How do the lines below between the ones holding "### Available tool" and "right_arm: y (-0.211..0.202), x", inclusive, read? Give them again exactly, with no other lines.

Dataset records
-=-=-=-=-

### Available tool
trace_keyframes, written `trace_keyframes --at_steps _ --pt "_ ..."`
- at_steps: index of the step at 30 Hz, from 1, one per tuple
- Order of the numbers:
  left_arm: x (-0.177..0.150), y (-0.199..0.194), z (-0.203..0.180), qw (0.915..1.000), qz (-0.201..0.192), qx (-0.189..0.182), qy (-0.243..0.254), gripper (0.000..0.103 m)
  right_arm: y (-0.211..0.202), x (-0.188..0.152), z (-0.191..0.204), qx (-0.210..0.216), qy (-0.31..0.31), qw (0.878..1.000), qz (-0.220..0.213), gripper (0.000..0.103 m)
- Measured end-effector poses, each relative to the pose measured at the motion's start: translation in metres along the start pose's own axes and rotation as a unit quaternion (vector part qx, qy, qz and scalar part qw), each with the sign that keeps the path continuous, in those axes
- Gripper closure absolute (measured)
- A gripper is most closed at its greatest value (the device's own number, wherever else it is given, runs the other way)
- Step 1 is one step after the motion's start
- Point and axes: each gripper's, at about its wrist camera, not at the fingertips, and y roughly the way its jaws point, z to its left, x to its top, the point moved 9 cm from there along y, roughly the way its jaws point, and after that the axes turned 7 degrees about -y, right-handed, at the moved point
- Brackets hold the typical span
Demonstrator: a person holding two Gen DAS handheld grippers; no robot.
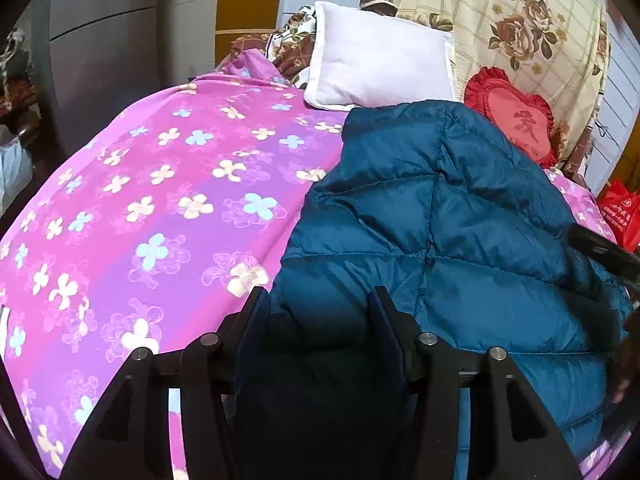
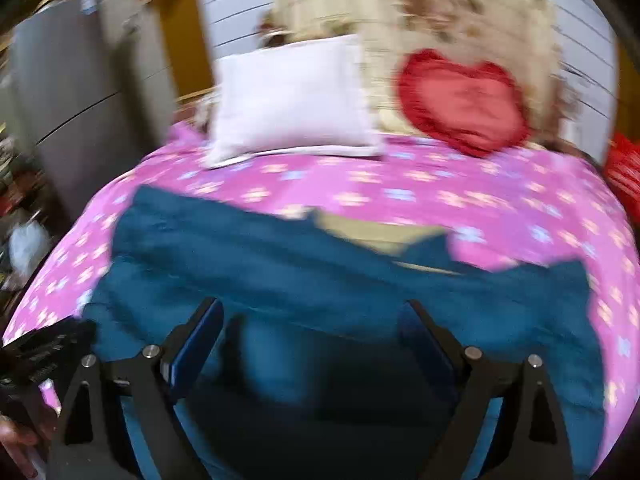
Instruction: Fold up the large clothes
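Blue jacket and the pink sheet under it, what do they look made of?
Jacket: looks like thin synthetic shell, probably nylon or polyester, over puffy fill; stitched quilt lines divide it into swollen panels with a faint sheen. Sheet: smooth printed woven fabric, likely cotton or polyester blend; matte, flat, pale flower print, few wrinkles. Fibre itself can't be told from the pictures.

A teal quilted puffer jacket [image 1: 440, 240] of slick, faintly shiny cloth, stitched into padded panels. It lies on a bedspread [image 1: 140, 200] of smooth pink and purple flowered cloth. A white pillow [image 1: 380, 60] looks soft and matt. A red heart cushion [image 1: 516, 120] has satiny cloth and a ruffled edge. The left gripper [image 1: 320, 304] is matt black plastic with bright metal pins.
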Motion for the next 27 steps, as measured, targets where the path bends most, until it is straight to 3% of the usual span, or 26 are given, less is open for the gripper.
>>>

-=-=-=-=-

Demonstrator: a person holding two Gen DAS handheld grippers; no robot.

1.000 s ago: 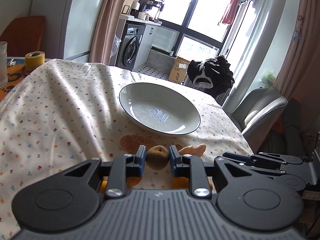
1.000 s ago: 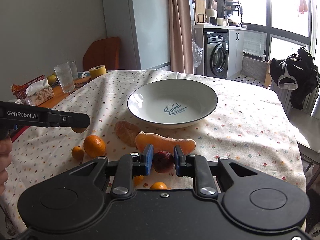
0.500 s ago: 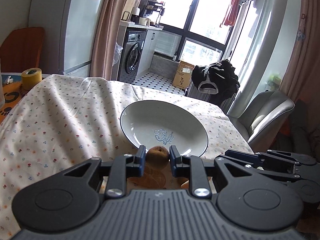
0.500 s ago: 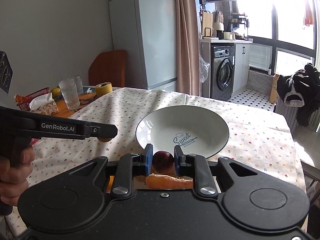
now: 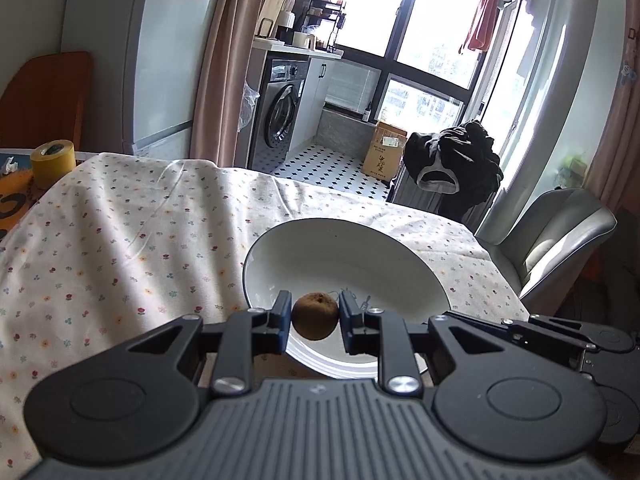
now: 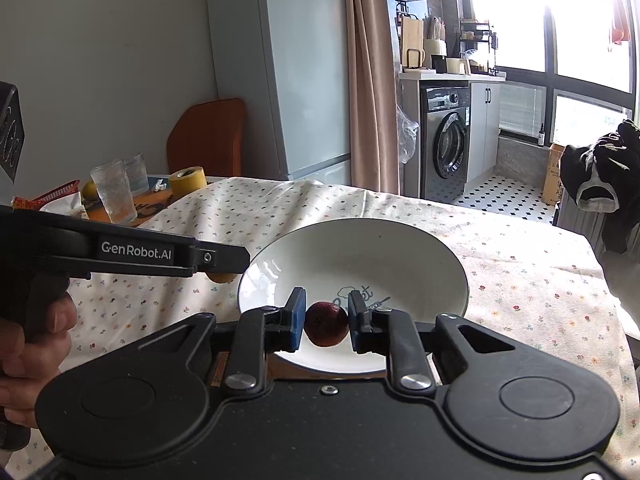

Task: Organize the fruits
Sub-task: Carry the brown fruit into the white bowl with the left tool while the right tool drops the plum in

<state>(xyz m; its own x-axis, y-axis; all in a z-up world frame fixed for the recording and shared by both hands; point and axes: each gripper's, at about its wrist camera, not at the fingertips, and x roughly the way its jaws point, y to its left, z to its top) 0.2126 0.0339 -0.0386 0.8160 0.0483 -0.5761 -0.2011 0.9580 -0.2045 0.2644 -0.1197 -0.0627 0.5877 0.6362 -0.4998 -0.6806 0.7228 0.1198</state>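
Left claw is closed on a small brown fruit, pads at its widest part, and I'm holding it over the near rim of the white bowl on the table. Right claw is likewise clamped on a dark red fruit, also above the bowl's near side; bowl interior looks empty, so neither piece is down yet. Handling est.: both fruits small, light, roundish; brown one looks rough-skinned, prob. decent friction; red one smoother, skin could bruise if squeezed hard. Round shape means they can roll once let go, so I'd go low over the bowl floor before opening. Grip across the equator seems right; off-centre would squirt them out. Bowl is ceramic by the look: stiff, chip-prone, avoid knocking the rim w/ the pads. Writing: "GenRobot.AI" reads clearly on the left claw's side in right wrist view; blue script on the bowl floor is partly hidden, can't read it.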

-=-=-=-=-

### [OUTPUT FOR THIS TASK]
### Available tool
trace_keyframes, written `trace_keyframes --at_steps _ --pt "_ ..."`
- at_steps: index of the step at 30 Hz, from 1, one per tuple
- Order of the numbers:
  left_arm: x (-0.177..0.150), y (-0.199..0.194), z (-0.203..0.180), qw (0.915..1.000), qz (-0.201..0.192), qx (-0.189..0.182), qy (-0.243..0.254), gripper (0.000..0.103 m)
  right_arm: y (-0.211..0.202), x (-0.188..0.152), z (-0.191..0.204), qx (-0.210..0.216), qy (-0.31..0.31), qw (0.878..1.000), qz (-0.220..0.213), gripper (0.000..0.103 m)

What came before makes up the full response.